━━━━━ Dataset excerpt ━━━━━
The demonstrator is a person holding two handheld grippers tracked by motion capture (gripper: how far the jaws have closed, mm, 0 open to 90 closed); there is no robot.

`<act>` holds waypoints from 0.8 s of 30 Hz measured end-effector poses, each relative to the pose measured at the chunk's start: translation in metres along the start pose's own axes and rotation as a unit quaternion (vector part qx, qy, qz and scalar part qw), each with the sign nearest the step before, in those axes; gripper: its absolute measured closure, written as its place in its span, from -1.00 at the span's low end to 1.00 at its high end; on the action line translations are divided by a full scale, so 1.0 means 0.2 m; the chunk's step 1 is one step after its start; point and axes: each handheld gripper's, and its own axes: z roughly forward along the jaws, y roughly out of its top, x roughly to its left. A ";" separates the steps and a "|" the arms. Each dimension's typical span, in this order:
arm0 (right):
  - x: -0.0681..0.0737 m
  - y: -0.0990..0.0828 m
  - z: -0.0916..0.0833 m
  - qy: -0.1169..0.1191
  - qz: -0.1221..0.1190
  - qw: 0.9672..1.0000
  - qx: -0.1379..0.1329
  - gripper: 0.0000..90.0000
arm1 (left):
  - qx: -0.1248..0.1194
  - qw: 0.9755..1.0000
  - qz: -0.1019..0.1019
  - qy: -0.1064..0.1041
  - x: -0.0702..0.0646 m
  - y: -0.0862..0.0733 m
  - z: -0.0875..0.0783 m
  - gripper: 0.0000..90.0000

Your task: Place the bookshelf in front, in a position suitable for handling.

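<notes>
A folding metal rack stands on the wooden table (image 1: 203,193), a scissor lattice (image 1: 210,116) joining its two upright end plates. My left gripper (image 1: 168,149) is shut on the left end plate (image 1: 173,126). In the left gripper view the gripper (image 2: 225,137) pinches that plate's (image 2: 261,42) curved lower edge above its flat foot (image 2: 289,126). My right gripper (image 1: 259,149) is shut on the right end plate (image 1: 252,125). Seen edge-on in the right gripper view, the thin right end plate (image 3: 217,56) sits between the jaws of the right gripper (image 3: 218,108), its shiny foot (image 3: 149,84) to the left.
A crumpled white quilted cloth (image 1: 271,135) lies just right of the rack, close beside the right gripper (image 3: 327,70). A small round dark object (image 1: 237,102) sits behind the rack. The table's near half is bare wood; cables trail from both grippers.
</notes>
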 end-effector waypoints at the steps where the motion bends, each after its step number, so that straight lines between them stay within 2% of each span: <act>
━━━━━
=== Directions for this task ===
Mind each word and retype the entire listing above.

=== Result for this task ===
The demonstrator is a person holding two handheld grippers tracked by motion capture (gripper: how far the jaws have closed, mm, 0 open to 90 closed); there is no robot.

`<act>` holds waypoints from 0.8 s of 30 Hz measured end-effector poses, each relative to the pose measured at the chunk's start: translation in metres along the start pose's own axes and rotation as a unit quaternion (vector part qx, qy, qz and scalar part qw), each with the sign nearest the step before, in those axes; gripper: its absolute measured closure, written as its place in its span, from -1.00 at the span's low end to 1.00 at its high end; on the action line translations are divided by a full scale, so 1.0 means 0.2 m; the chunk's step 1 is one step after its start; point and axes: each handheld gripper's, and its own axes: z roughly forward along the jaws, y roughly out of its top, x roughly to its left. A ";" separates the steps and a "|" the arms. Each dimension's typical span, in this order:
arm0 (right):
  - x: -0.0681..0.0737 m
  - y: -0.0990..0.0828 m
  - z: -0.0916..0.0833 m
  - qy: -0.1169..0.1191
  - qz: -0.1221..0.1190
  - qw: 0.9672..1.0000
  - qx: -0.1379..0.1329
  - gripper: 0.0000..90.0000
arm1 (left):
  - qx: -0.1248..0.1194
  - qw: 0.9755..1.0000
  - qz: -0.1019..0.1019
  - qy: -0.1064..0.1041
  - x: -0.0702..0.0646 m
  - y: -0.0862..0.0733 m
  - z: -0.0875..0.0783 m
  - gripper: 0.0000..90.0000

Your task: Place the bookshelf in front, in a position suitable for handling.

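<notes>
A folding metal rack stands on the wooden table (image 1: 203,193), a scissor lattice (image 1: 210,116) joining its two upright end plates. My left gripper (image 1: 168,149) is shut on the left end plate (image 1: 173,126). In the left gripper view the gripper (image 2: 225,137) pinches that plate's (image 2: 261,42) curved lower edge above its flat foot (image 2: 289,126). My right gripper (image 1: 259,149) is shut on the right end plate (image 1: 252,125). Seen edge-on in the right gripper view, the thin right end plate (image 3: 217,56) sits between the jaws of the right gripper (image 3: 218,108), its shiny foot (image 3: 149,84) to the left.
A crumpled white quilted cloth (image 1: 271,135) lies just right of the rack, close beside the right gripper (image 3: 327,70). A small round dark object (image 1: 237,102) sits behind the rack. The table's near half is bare wood; cables trail from both grippers.
</notes>
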 end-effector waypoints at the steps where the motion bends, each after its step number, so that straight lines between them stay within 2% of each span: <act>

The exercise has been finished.